7. Nel nostro mondo lacerato dalle guerre e dalle controversie tra i popoli, minacciato dalla prospettiva di un terribile disastro nucleare, è ancora utile ricordare che la pace non è solo, come dice l’enciclica Pacem in terris “un’assenza di guerra, frutto dell’equilibrio sempre precario delle forze. Essa si costruisce giorno dopo giorno nell’adempimento della volontà di Dio, che comporta la giustizia più perfetta tra gli uomini” (Giovanni XXIII, Pacem in terris, 163). Così, i cammini di cooperazione missionaria sono anche i cammini della pace, perché avvicinano e uniscono gli uomini in uno sforzo comune di costruzione, in un movimento di autentica solidarietà.

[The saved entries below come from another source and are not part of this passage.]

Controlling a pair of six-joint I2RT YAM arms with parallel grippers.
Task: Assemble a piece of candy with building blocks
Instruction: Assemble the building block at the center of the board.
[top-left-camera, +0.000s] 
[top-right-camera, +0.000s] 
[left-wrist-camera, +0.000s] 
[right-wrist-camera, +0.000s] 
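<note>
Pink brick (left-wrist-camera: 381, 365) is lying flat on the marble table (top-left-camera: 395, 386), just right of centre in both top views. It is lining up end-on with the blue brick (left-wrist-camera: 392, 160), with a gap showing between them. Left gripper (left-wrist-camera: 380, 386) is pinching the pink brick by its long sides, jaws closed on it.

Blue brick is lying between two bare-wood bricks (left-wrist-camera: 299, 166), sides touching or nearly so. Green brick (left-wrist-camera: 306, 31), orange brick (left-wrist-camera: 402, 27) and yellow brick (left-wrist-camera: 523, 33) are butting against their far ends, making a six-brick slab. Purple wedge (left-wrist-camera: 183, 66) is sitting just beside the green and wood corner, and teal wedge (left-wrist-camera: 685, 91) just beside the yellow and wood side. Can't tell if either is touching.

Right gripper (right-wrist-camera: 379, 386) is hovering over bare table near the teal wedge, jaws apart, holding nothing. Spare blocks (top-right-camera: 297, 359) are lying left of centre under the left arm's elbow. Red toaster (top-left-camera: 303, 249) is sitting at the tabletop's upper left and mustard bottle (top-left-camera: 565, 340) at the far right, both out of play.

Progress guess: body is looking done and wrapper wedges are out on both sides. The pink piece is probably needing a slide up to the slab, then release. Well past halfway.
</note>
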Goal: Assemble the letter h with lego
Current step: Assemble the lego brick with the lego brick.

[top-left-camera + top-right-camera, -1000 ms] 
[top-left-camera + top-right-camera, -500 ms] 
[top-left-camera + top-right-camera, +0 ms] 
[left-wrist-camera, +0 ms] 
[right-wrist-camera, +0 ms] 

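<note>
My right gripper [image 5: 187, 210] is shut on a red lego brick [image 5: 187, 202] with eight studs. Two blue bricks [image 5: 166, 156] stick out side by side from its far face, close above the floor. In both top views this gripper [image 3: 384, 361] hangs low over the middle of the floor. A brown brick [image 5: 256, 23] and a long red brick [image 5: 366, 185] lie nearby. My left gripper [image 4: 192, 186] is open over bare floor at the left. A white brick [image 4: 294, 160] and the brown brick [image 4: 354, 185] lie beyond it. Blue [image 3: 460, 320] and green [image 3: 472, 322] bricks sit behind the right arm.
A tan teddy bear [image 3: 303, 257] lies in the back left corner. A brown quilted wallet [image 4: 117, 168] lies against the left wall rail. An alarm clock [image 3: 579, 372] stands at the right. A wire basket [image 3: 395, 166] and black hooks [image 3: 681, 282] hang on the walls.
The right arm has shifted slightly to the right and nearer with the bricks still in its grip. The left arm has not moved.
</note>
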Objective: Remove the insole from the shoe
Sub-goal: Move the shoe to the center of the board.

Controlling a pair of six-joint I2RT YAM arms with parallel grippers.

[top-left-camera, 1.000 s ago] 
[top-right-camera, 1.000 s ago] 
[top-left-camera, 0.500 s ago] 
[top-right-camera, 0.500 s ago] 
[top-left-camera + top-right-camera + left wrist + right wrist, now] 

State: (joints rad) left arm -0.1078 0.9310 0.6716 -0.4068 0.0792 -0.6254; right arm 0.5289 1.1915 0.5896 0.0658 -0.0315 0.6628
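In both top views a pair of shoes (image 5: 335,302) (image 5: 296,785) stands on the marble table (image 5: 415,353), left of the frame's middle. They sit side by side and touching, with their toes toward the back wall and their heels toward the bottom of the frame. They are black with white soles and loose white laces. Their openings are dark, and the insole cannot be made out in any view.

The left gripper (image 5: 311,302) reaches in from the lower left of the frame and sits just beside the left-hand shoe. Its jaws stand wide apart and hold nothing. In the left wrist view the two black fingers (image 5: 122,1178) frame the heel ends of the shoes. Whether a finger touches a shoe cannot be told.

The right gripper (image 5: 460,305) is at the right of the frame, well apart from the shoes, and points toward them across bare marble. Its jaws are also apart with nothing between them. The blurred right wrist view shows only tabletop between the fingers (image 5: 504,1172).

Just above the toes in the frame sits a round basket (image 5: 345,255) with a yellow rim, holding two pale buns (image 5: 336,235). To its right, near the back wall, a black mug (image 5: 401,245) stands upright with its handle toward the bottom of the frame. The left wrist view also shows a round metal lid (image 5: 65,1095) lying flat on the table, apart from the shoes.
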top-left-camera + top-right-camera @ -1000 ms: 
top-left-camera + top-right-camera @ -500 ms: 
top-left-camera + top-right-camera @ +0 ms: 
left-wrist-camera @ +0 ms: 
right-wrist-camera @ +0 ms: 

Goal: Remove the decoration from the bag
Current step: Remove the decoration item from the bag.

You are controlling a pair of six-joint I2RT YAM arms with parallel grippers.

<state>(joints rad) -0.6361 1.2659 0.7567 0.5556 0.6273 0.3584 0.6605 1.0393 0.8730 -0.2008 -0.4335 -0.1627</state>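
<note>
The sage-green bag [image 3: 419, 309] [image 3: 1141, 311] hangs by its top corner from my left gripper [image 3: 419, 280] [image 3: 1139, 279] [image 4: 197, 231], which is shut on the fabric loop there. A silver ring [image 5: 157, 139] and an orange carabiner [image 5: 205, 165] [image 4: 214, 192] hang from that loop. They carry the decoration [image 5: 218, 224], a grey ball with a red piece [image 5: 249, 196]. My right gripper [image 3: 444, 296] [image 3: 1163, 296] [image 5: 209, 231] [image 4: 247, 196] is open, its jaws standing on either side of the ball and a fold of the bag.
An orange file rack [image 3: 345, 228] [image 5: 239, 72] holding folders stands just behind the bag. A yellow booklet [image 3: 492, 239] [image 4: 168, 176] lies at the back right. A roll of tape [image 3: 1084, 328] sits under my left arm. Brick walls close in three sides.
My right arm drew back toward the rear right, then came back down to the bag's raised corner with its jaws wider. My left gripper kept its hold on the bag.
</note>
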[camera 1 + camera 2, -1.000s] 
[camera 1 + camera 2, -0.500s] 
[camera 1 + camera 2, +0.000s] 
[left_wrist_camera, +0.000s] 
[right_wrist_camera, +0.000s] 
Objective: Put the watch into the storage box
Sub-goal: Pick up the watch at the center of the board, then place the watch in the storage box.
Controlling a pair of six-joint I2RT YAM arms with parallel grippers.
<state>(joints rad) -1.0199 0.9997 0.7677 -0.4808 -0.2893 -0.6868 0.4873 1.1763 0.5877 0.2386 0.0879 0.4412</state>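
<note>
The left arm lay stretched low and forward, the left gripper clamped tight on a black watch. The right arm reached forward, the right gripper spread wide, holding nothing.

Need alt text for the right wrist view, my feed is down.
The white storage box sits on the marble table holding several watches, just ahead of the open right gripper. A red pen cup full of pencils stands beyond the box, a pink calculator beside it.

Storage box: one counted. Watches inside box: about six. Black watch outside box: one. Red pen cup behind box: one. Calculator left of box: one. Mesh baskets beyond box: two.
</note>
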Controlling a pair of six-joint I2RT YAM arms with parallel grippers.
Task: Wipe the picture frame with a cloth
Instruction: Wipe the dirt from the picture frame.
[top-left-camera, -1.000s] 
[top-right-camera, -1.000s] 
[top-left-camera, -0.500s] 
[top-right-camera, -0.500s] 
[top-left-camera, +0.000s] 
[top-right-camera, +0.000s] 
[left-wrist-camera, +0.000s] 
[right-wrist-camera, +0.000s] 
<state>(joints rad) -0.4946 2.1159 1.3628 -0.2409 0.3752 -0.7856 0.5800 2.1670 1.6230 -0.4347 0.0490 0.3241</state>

8. Vi esorto dunque, fratelli e sorelle diletti, a continuare la vostra azione ispirata dallo zelo per il regno di Dio e la salvezza degli uomini, con uno slancio nuovo e una rinnovata fiducia nella missione della Chiesa. Fatelo con la preoccupazione di conservare, nella diversità dei compiti e degli impegni, l’unità dello Spirito. Tale unità è una condizione essenziale del successo dell’evangelizzazione, come Gesù stesso ci ha indicato nella sua preghiera al termine della sua vita: “Siano anch’essi in noi una cosa sola, perché il mondo creda che tu mi hai mandato” (Gv 17, 21).

Popolo di Dio qui riunito, vogliamo concludere questo incontro fraterno cantando il “Padre nostro” nelle diverse lingue. Rivivremo così una sorta di nuova Pentecoste intorno a Maria, Stella dell’evangelizzazione, secondo la tanto felice espressione del mio venerato predecessore Paolo VI (Paolo VI, Evangelii nuntiandi, 82). Gente di culture, di lingue diverse, tutti figli di uno stesso Padre che è nei cieli, apriremo tutti le nostre orecchie e i nostri cuori al linguaggio unico dello Spirito Santo. Egli ci insegnerà a spargere il seme della giustizia e dell’amore perché il regno di Dio arrivi, perché il suo nome sia santificato, perché ogni figlio di Dio, cioè ogni uomo, possa trovare il suo pane quotidiano, quello che nutre il corpo, quello che nutre le sue aspirazioni spirituali e sociali.